* **DESCRIPTION OF THE TASK**:
Skip pictures in the listing below; copy exactly the lines from the one with "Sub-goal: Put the" through the one with "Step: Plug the", inclusive.

*** PROVIDED RECORDS ***

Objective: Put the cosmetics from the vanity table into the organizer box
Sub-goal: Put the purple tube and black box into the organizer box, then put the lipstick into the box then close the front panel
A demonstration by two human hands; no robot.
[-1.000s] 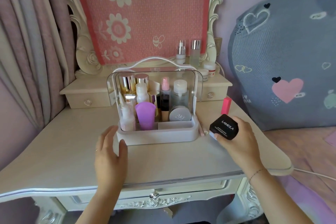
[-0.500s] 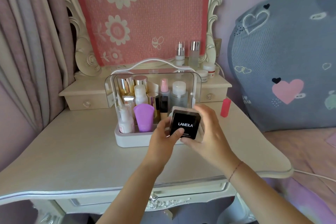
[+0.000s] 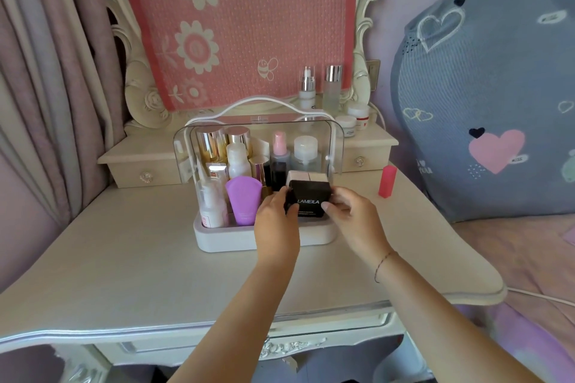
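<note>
The compact (image 3: 309,200) is held between both hands at the front right of the organizer (image 3: 264,239), just before a white jar (image 3: 306,176) already stowed there. Its left edge is gripped by the curled fingers (image 3: 281,197) of the left hand (image 3: 275,222), and its right edge is pinched by the thumb and fingers of the right hand (image 3: 353,218); nothing else is held. Whether the compact touches the tray floor cannot be told, as it is hidden by the hands.

The placing step is judged to be in hand. The next move calls for the compact to be lowered into the gap beside the purple tube (image 3: 243,200), without the bottles behind being knocked, and then released. A pink stick (image 3: 386,181), standing on the worktop (image 3: 124,258) well apart to the right, is judged to be next.
</note>
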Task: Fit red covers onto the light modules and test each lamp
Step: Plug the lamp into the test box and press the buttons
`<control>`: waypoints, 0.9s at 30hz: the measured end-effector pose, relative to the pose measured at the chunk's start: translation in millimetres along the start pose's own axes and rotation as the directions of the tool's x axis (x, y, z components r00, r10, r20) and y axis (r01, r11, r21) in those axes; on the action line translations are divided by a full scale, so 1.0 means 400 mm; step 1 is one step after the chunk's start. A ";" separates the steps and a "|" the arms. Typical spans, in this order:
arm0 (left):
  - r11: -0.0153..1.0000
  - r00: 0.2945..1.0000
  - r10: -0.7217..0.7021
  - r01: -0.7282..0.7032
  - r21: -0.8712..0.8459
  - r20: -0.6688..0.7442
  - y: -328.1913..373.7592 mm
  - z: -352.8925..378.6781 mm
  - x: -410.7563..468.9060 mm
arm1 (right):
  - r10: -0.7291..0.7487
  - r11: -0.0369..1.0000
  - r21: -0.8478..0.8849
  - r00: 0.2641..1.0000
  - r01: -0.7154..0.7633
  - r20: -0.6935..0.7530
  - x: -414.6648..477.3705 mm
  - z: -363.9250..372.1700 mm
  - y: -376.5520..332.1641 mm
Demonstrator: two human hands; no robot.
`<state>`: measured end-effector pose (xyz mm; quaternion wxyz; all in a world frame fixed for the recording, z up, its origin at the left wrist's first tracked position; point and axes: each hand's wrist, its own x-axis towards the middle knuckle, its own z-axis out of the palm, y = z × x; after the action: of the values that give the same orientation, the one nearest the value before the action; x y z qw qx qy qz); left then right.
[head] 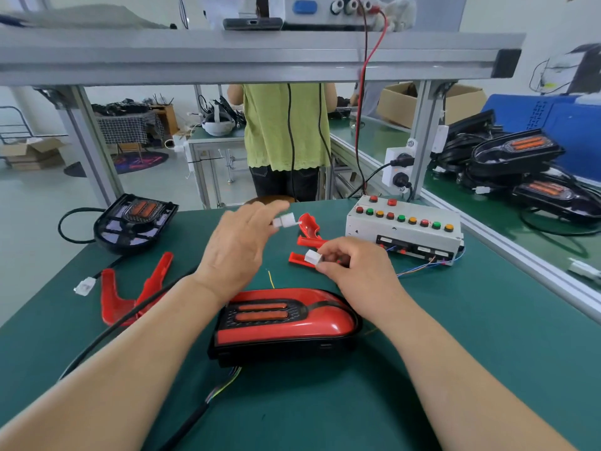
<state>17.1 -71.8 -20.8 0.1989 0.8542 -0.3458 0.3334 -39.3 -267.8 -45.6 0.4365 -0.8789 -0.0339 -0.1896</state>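
Note:
A light module with its red cover fitted (286,323) lies on the green mat in front of me, its black cable running toward the near edge. My left hand (237,245) pinches a white plug connector (284,220) above the mat. My right hand (354,265) pinches a second white connector (313,257), apart from the first. Loose red covers lie at left (130,291) and behind my hands (307,232). An uncovered black module (135,221) sits at the far left. The white test box (406,231) with coloured buttons stands at right.
A loose white plug (84,285) on a black cable lies at the mat's left edge. Several uncovered modules (520,164) are piled on the right bench. A person in a green top (286,125) stands behind the bench. An aluminium shelf frame (260,56) spans overhead.

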 end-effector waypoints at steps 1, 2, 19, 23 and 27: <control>0.998 0.998 -0.029 0.031 -0.050 0.049 0.003 0.000 -0.005 | 0.000 1.000 0.004 1.000 0.000 -0.005 -0.001 0.000 0.000; 0.993 0.992 -0.058 0.070 -0.099 0.113 0.003 0.001 -0.009 | -0.002 1.000 0.006 1.000 0.002 -0.009 -0.001 -0.001 -0.001; 0.858 0.896 -0.127 0.315 -0.407 0.426 -0.011 0.003 -0.020 | -0.050 0.998 0.039 0.998 0.049 0.027 -0.012 0.005 0.000; 0.871 0.900 -0.123 0.300 -0.389 0.419 -0.011 0.001 -0.022 | -0.078 0.997 0.014 0.995 0.077 0.061 -0.014 0.004 -0.003; 0.881 0.899 -0.118 0.291 -0.373 0.422 -0.007 0.001 -0.019 | -0.074 0.997 0.014 0.995 0.073 0.071 -0.013 0.000 0.000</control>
<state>15.3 -66.9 -26.7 0.3433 0.8706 -0.3487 0.0509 -44.1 -267.1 -47.4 0.4327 -0.8807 -0.0829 -0.1738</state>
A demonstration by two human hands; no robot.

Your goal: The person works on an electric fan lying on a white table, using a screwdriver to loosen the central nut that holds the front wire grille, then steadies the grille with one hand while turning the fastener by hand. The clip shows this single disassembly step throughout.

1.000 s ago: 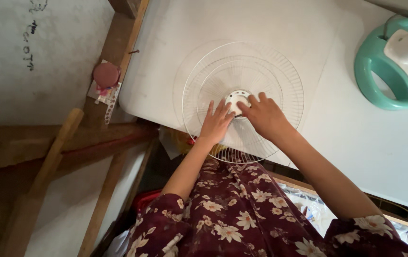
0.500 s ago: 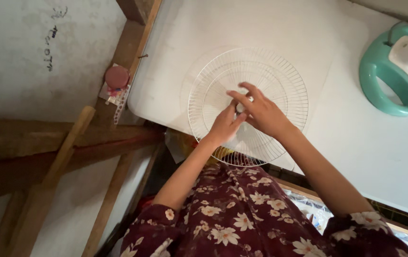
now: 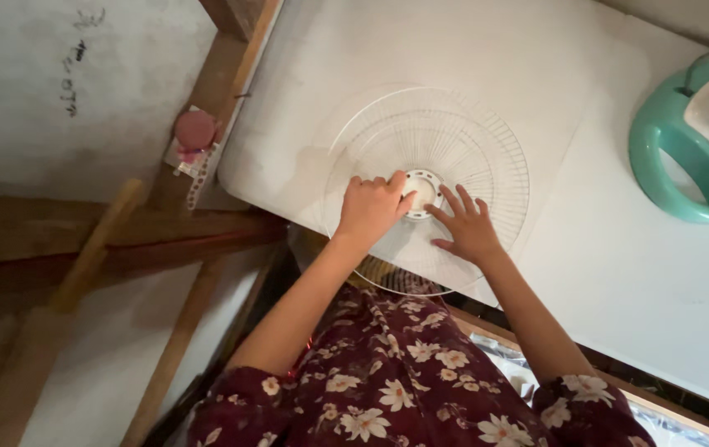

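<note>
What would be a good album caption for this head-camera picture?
Both hands, the left hand and the right hand, rest at the hub of a white wire fan guard lying flat on a white table.

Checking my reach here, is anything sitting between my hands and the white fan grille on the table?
Nothing visible is. The left hand and the right hand already rest on the fan grille, either side of its round centre hub, on the white table.

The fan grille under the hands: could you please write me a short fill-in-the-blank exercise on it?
1. The fan grille is round and ____ in colour.
2. Both hands, left and right, rest on the ____.
3. The fan base at the right edge is ____.

Missing words: white; grille; teal
</note>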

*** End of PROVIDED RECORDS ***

* **REPLY**:
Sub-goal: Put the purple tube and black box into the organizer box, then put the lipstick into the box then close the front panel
A demonstration by two human hands; no robot.
[-1.000s] 
[-0.500s] 
[+0.000s] 
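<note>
The compact (image 3: 309,200) is held between both hands at the front right of the organizer (image 3: 264,239), just before a white jar (image 3: 306,176) already stowed there. Its left edge is gripped by the curled fingers (image 3: 281,197) of the left hand (image 3: 275,222), and its right edge is pinched by the thumb and fingers of the right hand (image 3: 353,218); nothing else is held. Whether the compact touches the tray floor cannot be told, as it is hidden by the hands.

The placing step is judged to be in hand. The next move calls for the compact to be lowered into the gap beside the purple tube (image 3: 243,200), without the bottles behind being knocked, and then released. A pink stick (image 3: 386,181), standing on the worktop (image 3: 124,258) well apart to the right, is judged to be next.
</note>
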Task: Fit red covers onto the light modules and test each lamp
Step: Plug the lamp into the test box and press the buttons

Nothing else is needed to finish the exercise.